Information supplied

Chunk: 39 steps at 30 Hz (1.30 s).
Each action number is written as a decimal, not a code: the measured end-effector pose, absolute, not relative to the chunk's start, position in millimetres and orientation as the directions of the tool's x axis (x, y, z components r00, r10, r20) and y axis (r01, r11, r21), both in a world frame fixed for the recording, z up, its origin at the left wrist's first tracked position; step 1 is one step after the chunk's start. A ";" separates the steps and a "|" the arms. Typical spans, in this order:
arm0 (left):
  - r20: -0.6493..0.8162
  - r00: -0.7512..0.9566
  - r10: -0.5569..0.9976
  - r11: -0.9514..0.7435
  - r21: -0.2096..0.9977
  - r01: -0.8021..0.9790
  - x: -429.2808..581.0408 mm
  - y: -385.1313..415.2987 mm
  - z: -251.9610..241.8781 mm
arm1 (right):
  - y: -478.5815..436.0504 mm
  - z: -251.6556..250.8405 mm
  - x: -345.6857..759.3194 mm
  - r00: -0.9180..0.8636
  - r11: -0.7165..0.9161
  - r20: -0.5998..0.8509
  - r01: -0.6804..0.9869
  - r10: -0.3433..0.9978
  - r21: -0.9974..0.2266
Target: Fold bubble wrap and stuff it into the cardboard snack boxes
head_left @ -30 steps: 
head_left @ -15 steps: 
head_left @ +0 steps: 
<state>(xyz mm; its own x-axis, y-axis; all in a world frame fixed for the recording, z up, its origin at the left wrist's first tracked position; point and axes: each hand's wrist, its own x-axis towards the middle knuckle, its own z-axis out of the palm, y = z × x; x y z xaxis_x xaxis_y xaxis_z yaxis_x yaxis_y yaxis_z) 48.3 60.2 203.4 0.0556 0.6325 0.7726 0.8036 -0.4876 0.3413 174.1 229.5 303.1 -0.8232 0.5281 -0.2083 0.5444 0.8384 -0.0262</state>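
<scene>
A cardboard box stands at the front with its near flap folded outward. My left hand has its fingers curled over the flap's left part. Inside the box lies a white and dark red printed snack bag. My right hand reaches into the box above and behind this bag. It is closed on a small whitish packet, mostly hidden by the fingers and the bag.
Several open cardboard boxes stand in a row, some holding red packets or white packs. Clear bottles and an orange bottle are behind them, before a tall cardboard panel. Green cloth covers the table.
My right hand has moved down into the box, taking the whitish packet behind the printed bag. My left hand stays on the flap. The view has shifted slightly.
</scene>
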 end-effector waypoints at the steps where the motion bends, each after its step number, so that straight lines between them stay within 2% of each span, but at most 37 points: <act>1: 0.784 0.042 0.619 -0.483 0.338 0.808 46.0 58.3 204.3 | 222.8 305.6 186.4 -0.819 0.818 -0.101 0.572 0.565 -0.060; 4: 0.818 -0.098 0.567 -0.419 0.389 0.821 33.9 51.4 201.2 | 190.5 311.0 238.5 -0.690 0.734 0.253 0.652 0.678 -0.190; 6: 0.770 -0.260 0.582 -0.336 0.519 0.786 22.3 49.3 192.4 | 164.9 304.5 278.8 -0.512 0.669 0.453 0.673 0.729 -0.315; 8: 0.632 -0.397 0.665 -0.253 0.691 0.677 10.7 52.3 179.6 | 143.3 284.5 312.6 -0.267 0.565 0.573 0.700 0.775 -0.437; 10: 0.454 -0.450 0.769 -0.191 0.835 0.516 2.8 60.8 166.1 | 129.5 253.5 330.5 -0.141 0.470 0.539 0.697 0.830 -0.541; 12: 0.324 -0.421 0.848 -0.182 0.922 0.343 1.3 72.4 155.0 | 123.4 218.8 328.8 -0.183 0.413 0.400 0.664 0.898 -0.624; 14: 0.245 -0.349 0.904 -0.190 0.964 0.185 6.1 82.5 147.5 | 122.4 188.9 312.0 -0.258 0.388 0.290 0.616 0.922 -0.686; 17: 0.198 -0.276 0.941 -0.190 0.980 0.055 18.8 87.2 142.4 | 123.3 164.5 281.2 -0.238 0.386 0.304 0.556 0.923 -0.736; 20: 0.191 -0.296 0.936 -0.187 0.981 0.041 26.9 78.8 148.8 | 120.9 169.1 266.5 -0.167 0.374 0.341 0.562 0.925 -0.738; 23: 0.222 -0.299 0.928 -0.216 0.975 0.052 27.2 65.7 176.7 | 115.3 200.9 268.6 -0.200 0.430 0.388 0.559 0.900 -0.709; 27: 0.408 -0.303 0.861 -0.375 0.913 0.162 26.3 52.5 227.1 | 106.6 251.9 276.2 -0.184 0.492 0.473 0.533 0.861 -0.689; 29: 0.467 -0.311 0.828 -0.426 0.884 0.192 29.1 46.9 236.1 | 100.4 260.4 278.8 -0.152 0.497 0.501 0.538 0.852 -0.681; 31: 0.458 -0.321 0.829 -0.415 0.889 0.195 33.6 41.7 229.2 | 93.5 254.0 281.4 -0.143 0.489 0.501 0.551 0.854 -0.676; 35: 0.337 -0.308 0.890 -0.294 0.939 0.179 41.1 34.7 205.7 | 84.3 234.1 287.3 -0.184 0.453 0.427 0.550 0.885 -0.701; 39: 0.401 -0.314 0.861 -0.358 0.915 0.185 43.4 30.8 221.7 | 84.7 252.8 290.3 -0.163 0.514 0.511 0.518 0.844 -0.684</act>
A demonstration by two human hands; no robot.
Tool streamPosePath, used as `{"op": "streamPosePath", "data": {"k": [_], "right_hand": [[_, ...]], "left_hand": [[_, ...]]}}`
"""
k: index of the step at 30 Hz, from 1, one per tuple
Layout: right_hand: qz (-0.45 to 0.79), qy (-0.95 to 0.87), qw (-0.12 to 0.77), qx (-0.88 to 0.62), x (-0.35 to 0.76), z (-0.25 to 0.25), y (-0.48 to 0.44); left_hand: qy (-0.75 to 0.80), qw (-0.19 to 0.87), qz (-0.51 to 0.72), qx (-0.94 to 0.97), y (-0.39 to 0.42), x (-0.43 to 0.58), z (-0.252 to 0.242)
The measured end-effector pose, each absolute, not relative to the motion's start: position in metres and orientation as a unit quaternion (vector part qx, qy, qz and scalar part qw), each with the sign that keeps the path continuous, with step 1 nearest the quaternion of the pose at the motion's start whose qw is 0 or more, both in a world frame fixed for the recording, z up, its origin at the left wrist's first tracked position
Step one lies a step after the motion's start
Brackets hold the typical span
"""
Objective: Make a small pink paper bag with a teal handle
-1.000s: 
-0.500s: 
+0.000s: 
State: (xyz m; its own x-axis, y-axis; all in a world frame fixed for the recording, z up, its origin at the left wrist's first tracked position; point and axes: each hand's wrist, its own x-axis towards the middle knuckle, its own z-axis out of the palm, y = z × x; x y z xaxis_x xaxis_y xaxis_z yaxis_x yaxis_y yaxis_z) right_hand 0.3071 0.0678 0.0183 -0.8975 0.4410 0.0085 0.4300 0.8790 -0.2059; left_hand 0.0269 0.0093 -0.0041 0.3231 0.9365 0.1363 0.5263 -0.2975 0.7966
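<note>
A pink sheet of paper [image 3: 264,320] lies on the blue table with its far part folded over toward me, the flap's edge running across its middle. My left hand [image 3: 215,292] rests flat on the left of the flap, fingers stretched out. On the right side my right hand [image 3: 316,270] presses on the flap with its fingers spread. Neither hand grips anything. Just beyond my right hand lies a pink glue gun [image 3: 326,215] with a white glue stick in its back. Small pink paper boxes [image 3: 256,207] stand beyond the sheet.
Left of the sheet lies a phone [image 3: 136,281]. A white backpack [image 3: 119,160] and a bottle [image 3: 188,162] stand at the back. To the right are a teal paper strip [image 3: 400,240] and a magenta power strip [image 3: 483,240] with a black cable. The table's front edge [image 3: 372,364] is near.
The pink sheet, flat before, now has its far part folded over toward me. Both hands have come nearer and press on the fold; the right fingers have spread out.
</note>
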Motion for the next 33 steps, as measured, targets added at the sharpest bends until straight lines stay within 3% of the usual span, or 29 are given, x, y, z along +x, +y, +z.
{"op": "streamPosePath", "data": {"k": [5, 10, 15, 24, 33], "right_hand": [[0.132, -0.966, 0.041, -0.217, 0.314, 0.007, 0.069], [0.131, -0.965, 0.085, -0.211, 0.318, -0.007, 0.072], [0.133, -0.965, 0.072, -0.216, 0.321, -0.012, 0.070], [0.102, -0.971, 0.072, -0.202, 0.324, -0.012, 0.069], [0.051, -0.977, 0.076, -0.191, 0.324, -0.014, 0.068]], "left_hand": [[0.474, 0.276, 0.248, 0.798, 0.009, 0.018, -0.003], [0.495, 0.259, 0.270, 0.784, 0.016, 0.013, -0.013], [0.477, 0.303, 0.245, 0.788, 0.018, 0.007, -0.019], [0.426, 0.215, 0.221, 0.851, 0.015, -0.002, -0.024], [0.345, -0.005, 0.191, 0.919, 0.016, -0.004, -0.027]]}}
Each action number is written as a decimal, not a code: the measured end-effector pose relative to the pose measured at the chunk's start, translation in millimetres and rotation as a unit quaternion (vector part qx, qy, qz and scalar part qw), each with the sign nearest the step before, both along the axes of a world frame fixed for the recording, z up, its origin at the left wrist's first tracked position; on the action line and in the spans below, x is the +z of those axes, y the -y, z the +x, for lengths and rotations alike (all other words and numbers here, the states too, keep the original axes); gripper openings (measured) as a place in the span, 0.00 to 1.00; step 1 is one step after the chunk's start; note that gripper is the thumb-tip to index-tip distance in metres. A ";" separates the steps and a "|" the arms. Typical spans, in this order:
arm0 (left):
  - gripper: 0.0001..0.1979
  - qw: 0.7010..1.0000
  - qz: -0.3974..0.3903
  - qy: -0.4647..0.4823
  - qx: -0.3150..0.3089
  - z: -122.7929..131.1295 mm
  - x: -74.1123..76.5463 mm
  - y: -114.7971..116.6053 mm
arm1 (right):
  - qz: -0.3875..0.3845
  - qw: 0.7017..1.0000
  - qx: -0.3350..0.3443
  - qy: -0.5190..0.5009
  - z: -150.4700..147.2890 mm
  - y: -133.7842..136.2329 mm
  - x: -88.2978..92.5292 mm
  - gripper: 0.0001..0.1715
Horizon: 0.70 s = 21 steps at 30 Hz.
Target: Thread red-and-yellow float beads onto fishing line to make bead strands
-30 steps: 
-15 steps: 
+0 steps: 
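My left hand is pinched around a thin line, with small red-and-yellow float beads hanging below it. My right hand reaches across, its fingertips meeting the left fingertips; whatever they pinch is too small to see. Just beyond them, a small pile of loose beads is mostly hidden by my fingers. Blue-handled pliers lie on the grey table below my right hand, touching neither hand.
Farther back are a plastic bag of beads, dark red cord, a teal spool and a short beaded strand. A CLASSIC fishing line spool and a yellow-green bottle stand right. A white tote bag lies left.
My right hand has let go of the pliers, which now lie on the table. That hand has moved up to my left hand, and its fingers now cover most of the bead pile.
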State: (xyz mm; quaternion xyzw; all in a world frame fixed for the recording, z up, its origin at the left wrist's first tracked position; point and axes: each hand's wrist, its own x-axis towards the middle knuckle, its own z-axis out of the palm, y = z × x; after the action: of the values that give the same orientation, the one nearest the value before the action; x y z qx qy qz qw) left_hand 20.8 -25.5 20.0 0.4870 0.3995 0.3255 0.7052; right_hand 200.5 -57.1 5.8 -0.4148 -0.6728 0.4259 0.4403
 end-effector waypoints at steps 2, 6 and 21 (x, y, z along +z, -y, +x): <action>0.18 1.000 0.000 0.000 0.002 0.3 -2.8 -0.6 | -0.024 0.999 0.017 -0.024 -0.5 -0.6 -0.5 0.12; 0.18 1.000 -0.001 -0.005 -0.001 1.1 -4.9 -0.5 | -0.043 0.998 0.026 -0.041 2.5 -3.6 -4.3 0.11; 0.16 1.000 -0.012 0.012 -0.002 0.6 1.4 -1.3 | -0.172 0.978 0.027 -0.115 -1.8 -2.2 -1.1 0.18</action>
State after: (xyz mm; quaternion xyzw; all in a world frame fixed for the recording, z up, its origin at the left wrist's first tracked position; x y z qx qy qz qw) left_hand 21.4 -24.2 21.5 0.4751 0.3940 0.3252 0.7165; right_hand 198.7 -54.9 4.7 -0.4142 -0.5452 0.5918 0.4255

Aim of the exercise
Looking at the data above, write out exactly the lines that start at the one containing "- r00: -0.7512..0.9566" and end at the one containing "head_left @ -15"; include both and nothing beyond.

Exercise answer
  - r00: -0.7512..0.9566
  - r10: -0.5569..0.9976
  - r11: -0.9514..0.7435
  - r21: -0.2096..0.9977
  - r01: -0.8021..0.9790
  - x: -429.2808..581.0408 mm
  - y: -385.1313..415.2987 mm
  - z: -251.9610..241.8781 mm
arm1 (right):
  - y: -478.5815..436.0504 mm
  - z: -251.6556..250.8405 mm
  - x: -345.6857..759.3194 mm
  - r00: -0.9180..0.8636
  - r11: -0.7165..0.9161
  - r20: -0.5998..0.8509
  - r01: -0.6804..0.9869
  - r10: -0.3433..0.9978
  - r21: -0.9974..0.2266
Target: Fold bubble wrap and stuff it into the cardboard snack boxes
head_left @ -30 steps: 
head_left @ -15 steps: 

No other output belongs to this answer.